7. A question answering device, comprising:

the acquisition module is used for acquiring initial data;

the structuralization module is used for structuralizing the initial data to obtain structuralized entity data and storing entity names in the structuralized entity data according to a format of a user-defined dictionary;

the format conversion module is used for converting the structured entity data into data in a resource description framework format according to the ontology description;

the primitive language creating module is used for extracting the attribute of the ontology description and taking the extracted attribute as an SPARQL primitive language;

the matching module is used for carrying out word segmentation processing on the natural language problem according to the SPARQL primitive language and the entity name to obtain a plurality of participles; respectively carrying out matching detection on each natural language problem template by utilizing the sequence of the multiple participles and the part of speech or the lexical value of each participle, and determining the natural language problem template matched with the natural language problem; the natural language problem template comprises a plurality of participles with fixed sequence and parts of speech or vocabulary values of the participles, can be matched with at least one type of natural language problem, and comprises the following steps: collecting a plurality of expression modes of at least one type of natural language questions; analyzing keywords in the multiple expression modes, and setting a vocabulary matching rule according to the keywords; analyzing the entity or attribute in the multiple expression modes, and setting a part-of-speech matching rule according to the entity or attribute; constructing a natural language problem template according to the vocabulary matching rules and the part of speech matching rules;

the search module is used for searching a first language question template corresponding to a natural language question template according to the corresponding relation between the natural language question template and the first language question template, wherein the first language question template is a SPARQL language question template, and the first language question is a question described by a SPARQL language;

and the generating module is used for generating the first language question corresponding to the natural language question by adopting the first language question template.

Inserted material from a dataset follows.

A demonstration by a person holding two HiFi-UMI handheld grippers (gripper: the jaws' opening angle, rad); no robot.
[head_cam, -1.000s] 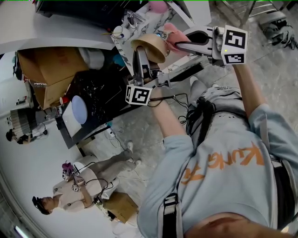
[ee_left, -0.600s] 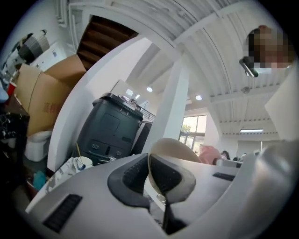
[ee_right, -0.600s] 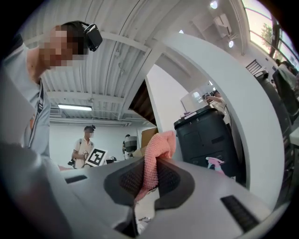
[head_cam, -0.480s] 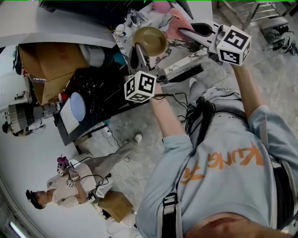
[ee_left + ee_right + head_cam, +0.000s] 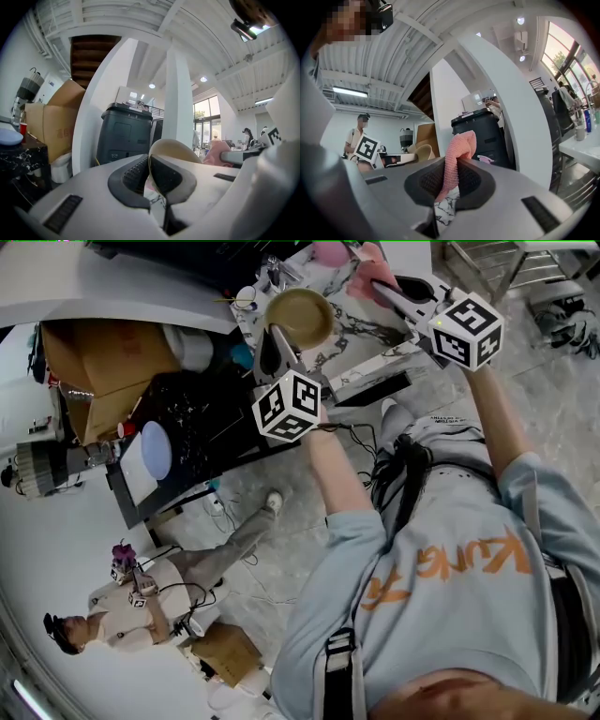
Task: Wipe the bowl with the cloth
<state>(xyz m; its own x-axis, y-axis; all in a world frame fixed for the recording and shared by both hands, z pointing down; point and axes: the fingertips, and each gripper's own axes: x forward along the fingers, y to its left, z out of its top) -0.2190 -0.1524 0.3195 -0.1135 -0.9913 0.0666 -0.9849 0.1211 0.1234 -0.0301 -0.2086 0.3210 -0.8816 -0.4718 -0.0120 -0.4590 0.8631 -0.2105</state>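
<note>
your left gripper (image 5: 149, 168) pinches the rim of the bowl (image 5: 298, 317); your right gripper (image 5: 451, 182), beside the bowl without touching it, pinches the pink cloth (image 5: 458, 152).

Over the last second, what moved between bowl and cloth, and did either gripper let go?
The right gripper pulled the pink cloth away from the bowl, up and right in the head view; they are now apart. The left gripper rolled, turning the bowl from side-on to opening toward the camera. Unchanged: left jaws shut on the bowl's rim, right jaws shut on the cloth.
</note>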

8. The apparatus of claim 7, wherein the first language question template is a SPARQL language question template and the first language question is a question described in SPARQL language.

9. The apparatus of claim 8, further comprising:

and the setting module is used for setting a plurality of rule templates, and each rule template comprises the corresponding relation between the natural language question template and the first language question template.

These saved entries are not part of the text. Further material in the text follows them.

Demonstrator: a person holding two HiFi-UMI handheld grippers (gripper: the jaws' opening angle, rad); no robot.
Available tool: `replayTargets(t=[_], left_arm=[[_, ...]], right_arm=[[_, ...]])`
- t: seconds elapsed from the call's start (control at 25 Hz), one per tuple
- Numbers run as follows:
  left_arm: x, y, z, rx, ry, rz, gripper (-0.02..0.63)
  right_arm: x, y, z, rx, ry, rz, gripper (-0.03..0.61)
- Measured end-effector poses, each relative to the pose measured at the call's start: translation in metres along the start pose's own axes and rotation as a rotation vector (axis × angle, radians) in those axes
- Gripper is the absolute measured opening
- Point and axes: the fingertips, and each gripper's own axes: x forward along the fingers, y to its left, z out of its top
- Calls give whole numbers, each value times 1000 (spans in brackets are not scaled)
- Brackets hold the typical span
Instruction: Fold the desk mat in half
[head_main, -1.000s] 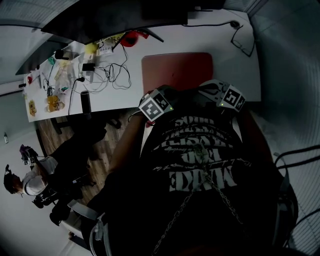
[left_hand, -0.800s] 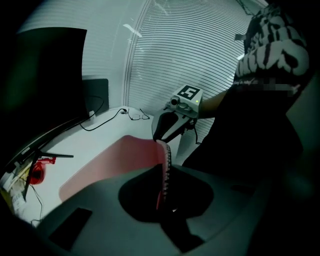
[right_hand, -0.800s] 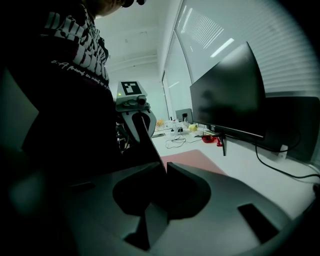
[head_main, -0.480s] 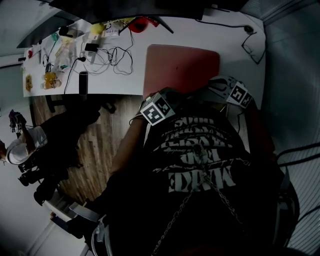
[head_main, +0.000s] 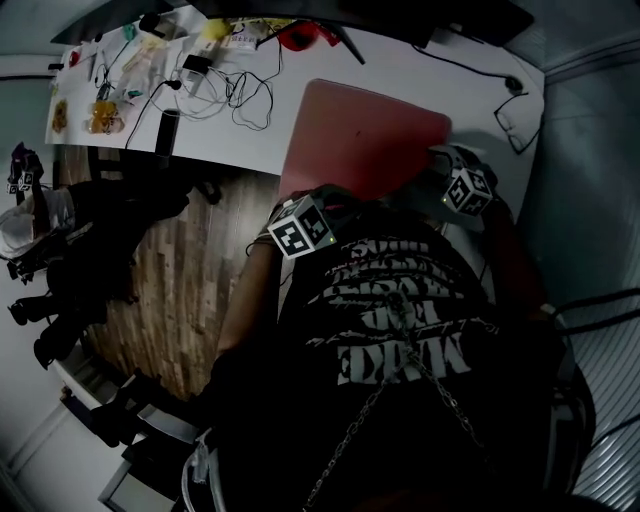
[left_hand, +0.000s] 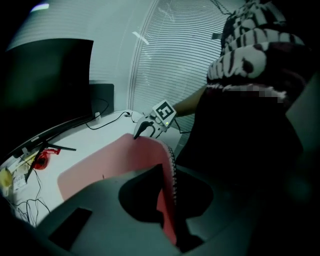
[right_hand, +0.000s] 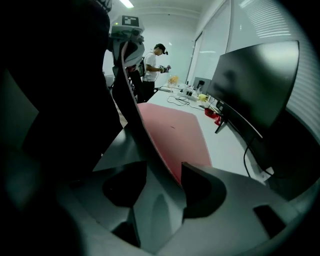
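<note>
Left gripper (left_hand: 169, 200) pinches the desk mat (head_main: 365, 135) by its near edge, raised off the tabletop (head_main: 490, 95). Right gripper (right_hand: 165, 180), jaws just opened wide, has that edge loose between them. Fold judged barely begun; the rest lies flat ahead.

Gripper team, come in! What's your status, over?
Left gripper shut on desk mat edge. Right gripper just opened, mat between its fingers. Cables beside mat, clear.
</note>
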Motion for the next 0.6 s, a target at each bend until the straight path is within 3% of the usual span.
replayTargets(t=[0.16, 0.28, 0.44, 0.6], left_arm=[[-20, -18, 10, 33, -11, -16, 23], [-31, -22, 13, 44, 2, 0, 23], [-50, -7, 17, 71, 10, 79, 23], [-84, 25, 17, 84, -40, 182, 23]], right_arm=[[9, -20, 6, -128, 39, -96, 193], [11, -40, 19, -163, 46, -168, 177], [16, -50, 23, -119, 41, -172, 43], [-2, -54, 44, -47, 12, -211, 23]])
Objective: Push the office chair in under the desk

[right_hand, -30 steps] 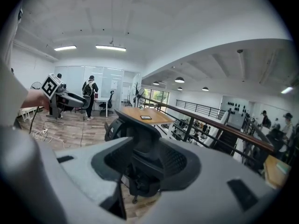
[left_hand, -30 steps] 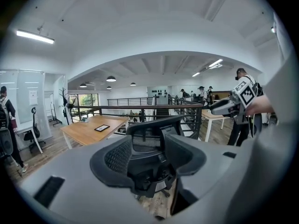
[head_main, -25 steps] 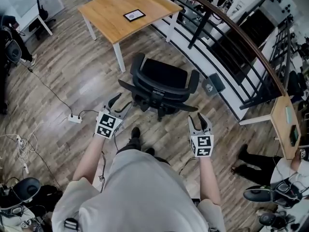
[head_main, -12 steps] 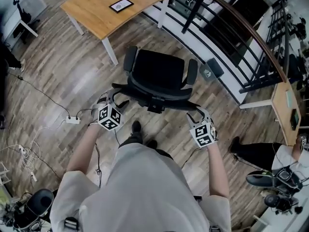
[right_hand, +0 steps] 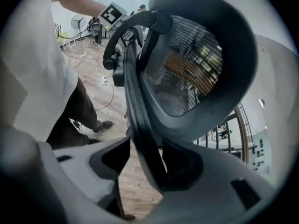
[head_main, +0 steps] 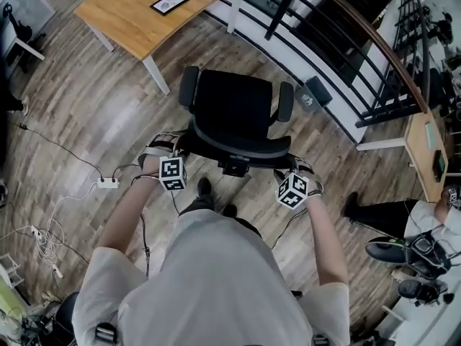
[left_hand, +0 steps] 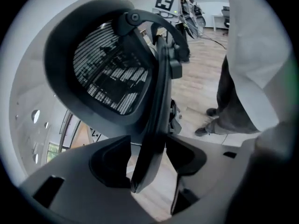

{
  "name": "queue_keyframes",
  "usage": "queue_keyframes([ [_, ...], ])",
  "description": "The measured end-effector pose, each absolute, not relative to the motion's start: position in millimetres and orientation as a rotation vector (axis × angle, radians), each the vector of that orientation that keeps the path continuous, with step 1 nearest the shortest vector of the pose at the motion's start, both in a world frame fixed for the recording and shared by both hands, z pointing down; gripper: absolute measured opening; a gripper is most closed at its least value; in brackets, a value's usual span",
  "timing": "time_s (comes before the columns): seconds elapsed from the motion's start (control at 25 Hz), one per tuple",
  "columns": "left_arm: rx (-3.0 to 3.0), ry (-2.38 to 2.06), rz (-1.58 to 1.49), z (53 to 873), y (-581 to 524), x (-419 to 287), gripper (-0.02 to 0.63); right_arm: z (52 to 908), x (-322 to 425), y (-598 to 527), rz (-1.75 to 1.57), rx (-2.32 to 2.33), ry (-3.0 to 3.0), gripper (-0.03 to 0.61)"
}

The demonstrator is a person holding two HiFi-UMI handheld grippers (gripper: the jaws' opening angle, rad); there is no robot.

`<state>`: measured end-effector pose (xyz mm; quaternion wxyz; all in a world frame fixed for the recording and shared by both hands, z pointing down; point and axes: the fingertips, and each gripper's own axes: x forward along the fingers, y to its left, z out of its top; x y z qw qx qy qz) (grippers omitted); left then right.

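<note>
A person [head_main: 216,280] stands at the 6 o'clock side of a black chair [head_main: 234,107] on a wood floor [head_main: 86,121], a gripper on each end of its backrest rim [head_main: 234,150]. The left gripper [head_main: 169,153] meets the rim at 9 o'clock and the right gripper [head_main: 292,171] at 3 o'clock. Each gripper view shows the rim running between that gripper's fingers. The left fingers [left_hand: 110,164] stand apart, close on both sides of the rim. The right fingers [right_hand: 187,164] have just been opening and stand wide, with floor showing between the rim and one pad. The chair is out in the open, seat toward 12 o'clock. The worktop [head_main: 137,13] lies well apart at 11 o'clock. A power strip [head_main: 108,183] lies at 8 o'clock and a railing [head_main: 346,42] runs past at 2 o'clock.
</note>
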<state>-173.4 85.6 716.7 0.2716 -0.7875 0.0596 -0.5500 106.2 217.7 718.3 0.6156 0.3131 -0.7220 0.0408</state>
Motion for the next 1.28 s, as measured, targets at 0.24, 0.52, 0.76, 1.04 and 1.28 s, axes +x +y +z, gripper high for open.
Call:
queue_keyframes([
  [0.24,-2.063,0.008,-1.492,729,85,-169,0.155,735,109,209,-0.026,0.641,-1.551,0.169],
  [0.52,-2.041,-0.087,-1.459,738,89,-165,0.111,742,111,210,-0.082,0.640,-1.496,0.143],
  [0.76,-2.028,-0.081,-1.441,741,77,-159,0.104,745,117,197,-0.109,0.659,-1.471,0.137],
  [1.04,-2.011,-0.035,-1.454,738,38,-148,0.101,741,130,156,-0.134,0.661,-1.458,0.133],
  [1.28,-2.007,0.007,-1.476,737,0,-134,0.100,740,147,113,-0.173,0.640,-1.469,0.129],
])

10. The apparatus of claim 7, further comprising:

11. An electronic device, comprising:

at least one processor; and

a memory communicatively coupled to the at least one processor; wherein,

the memory stores instructions executable by the at least one processor to enable the at least one processor to perform the method of any one of claims 1-6.

12. A non-transitory computer readable storage medium having stored thereon computer instructions for causing the computer to perform the method of any one of claims 1-6.